╭──

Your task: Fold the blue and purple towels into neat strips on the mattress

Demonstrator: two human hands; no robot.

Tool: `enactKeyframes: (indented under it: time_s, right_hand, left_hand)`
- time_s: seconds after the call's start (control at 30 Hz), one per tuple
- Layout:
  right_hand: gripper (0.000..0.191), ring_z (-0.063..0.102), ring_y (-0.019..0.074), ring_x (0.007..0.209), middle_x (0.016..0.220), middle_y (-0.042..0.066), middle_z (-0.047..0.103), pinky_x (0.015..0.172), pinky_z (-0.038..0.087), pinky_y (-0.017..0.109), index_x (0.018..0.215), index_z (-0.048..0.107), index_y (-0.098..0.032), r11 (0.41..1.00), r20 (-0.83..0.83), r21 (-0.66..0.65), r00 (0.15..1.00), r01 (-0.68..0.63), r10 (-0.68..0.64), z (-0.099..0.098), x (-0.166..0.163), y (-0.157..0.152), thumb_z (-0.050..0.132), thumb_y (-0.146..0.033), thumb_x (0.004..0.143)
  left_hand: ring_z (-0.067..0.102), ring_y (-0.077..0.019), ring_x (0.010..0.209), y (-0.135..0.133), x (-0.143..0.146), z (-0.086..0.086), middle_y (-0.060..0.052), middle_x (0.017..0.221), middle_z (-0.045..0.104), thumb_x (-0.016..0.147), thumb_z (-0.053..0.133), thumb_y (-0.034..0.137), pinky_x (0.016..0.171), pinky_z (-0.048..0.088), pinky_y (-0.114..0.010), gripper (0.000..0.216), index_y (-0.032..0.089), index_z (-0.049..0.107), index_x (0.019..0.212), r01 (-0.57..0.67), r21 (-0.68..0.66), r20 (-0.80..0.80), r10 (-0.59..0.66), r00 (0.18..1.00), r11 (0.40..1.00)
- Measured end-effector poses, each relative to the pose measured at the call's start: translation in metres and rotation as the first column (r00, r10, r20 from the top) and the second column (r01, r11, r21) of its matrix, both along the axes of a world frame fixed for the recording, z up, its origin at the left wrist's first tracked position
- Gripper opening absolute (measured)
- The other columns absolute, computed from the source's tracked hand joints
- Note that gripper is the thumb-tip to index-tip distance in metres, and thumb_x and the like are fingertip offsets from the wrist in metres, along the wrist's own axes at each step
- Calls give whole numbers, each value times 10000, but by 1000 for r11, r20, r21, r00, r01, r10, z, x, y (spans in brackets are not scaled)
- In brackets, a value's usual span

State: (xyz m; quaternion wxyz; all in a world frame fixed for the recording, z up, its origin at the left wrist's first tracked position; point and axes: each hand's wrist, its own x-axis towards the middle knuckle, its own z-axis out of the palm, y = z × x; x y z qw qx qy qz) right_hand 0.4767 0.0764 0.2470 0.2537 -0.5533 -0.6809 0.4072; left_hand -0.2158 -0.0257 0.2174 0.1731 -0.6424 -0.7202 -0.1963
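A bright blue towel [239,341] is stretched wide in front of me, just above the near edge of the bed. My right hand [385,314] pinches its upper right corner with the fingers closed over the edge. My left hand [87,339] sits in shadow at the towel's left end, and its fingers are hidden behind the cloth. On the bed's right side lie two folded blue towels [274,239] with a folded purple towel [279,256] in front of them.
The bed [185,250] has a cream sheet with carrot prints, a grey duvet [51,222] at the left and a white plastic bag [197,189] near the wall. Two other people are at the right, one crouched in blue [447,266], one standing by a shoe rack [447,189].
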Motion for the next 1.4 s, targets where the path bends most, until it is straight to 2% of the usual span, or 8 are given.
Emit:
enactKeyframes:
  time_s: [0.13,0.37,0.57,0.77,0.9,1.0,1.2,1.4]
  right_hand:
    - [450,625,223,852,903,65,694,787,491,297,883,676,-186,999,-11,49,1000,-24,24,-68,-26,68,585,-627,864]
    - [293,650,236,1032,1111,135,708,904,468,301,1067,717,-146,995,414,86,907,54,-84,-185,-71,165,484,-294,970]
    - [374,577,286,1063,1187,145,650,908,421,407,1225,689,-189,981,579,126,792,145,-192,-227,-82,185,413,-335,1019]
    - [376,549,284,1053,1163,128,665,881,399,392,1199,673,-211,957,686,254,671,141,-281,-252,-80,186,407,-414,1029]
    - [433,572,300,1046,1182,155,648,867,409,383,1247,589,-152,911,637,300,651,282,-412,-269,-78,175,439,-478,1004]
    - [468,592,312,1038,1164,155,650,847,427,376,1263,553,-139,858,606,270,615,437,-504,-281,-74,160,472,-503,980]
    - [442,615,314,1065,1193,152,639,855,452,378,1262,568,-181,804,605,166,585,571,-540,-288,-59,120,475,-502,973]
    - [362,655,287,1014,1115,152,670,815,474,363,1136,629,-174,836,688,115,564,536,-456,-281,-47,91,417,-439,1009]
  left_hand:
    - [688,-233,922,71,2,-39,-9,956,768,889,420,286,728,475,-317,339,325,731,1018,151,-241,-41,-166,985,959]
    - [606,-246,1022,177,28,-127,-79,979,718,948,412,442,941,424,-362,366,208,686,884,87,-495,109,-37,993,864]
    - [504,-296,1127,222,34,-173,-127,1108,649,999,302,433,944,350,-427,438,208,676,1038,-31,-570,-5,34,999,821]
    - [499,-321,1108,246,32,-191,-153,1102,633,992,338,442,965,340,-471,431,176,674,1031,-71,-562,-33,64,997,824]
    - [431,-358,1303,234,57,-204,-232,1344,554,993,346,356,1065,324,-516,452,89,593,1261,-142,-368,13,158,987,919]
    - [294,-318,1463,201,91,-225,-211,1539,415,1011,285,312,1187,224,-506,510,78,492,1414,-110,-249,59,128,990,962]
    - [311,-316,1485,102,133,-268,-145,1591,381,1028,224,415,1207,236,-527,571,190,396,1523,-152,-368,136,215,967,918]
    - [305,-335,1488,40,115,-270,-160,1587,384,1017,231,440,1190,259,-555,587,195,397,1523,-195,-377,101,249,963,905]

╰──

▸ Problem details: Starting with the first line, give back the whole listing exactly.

▸ Response area:
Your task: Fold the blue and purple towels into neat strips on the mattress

Demonstrator: two human hands; no robot.

Tool: `enactKeyframes: (indented under it: time_s, right_hand, left_hand)`
- time_s: seconds after the call's start (control at 30 Hz), one per tuple
- Layout:
  right_hand: gripper (0.000..0.191), ring_z (-0.063..0.102), ring_y (-0.019..0.074), ring_x (0.007..0.209), middle_x (0.016..0.220), middle_y (-0.042..0.066), middle_z (-0.047..0.103), pinky_x (0.015..0.172), pinky_z (-0.038..0.087), pinky_y (-0.017..0.109), index_x (0.018..0.215), index_z (-0.048..0.107), index_y (-0.098..0.032), r11 (0.41..1.00), r20 (-0.83..0.83), r21 (-0.66..0.65), r00 (0.15..1.00), r01 (-0.68..0.63), r10 (-0.68..0.64), z (-0.099..0.098), x (-0.166..0.163), y (-0.157..0.152), thumb_z (-0.050..0.132), thumb_y (-0.146..0.033), thumb_x (0.004..0.143)
  left_hand: ring_z (-0.067..0.102), ring_y (-0.077..0.019), ring_x (0.010..0.209), y (-0.135..0.133), x (-0.143..0.146), z (-0.086..0.086), middle_y (-0.060..0.052), middle_x (0.017..0.221), middle_z (-0.045..0.104), thumb_x (-0.016..0.147), thumb_z (-0.053..0.133), thumb_y (-0.034..0.137), pinky_x (0.016..0.171), pinky_z (-0.048..0.088), pinky_y (-0.114..0.010), gripper (0.000..0.216), index_y (-0.032..0.089), index_z (-0.049..0.107), index_x (0.019..0.212), r01 (-0.57..0.67), r21 (-0.68..0.66), r20 (-0.80..0.80), r10 (-0.59..0.66), r00 (0.18..1.00), r11 (0.40..1.00)
- Measured end-effector poses, each relative to the pose measured at the call's start: translation in metres and rotation as the first column (r00, r10, r20 from the top) and the second column (r01, r11, r21) of its matrix, both along the axes of a world frame fixed for the recording, z up, its origin at the left wrist's first tracked position
- Gripper opening absolute (measured)
- The other columns absolute, computed from the source's tracked hand joints
- Note that gripper is the thumb-tip to index-tip distance in metres, and thumb_x and the like are fingertip offsets from the wrist in metres, along the wrist's own axes at each step
- Calls give whole numbers, each value times 10000, but by 1000 for r11, r20, r21, r00, r01, r10, z, x, y (spans in brackets are not scaled)
- In brackets, a value's usual span

State: (xyz m; quaternion wxyz; all in a world frame fixed for the recording, z up, its origin at the left wrist's first tracked position; point and axes: each hand's wrist, its own x-axis towards the middle knuckle, its own z-axis out of the palm, y = z × x; x y z qw qx qy qz) right_hand 0.4767 0.0764 0.2470 0.2537 -0.5533 -0.6809 0.4072; left_hand -0.2158 -0.0257 0.2174 0.1731 -0.6424 -0.7202 -0.1963
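A bright blue towel [239,341] is stretched wide in front of me, just above the near edge of the bed. My right hand [385,314] pinches its upper right corner with the fingers closed over the edge. My left hand [87,339] sits in shadow at the towel's left end, and its fingers are hidden behind the cloth. On the bed's right side lie two folded blue towels [274,239] with a folded purple towel [279,256] in front of them.
The bed [185,250] has a cream sheet with carrot prints, a grey duvet [51,222] at the left and a white plastic bag [197,189] near the wall. Two other people are at the right, one crouched in blue [447,266], one standing by a shoe rack [447,189].
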Motion for the next 1.4 s, targets where the path bends most, until it is straight to 2% of the usual span, or 8 are given.
Emit:
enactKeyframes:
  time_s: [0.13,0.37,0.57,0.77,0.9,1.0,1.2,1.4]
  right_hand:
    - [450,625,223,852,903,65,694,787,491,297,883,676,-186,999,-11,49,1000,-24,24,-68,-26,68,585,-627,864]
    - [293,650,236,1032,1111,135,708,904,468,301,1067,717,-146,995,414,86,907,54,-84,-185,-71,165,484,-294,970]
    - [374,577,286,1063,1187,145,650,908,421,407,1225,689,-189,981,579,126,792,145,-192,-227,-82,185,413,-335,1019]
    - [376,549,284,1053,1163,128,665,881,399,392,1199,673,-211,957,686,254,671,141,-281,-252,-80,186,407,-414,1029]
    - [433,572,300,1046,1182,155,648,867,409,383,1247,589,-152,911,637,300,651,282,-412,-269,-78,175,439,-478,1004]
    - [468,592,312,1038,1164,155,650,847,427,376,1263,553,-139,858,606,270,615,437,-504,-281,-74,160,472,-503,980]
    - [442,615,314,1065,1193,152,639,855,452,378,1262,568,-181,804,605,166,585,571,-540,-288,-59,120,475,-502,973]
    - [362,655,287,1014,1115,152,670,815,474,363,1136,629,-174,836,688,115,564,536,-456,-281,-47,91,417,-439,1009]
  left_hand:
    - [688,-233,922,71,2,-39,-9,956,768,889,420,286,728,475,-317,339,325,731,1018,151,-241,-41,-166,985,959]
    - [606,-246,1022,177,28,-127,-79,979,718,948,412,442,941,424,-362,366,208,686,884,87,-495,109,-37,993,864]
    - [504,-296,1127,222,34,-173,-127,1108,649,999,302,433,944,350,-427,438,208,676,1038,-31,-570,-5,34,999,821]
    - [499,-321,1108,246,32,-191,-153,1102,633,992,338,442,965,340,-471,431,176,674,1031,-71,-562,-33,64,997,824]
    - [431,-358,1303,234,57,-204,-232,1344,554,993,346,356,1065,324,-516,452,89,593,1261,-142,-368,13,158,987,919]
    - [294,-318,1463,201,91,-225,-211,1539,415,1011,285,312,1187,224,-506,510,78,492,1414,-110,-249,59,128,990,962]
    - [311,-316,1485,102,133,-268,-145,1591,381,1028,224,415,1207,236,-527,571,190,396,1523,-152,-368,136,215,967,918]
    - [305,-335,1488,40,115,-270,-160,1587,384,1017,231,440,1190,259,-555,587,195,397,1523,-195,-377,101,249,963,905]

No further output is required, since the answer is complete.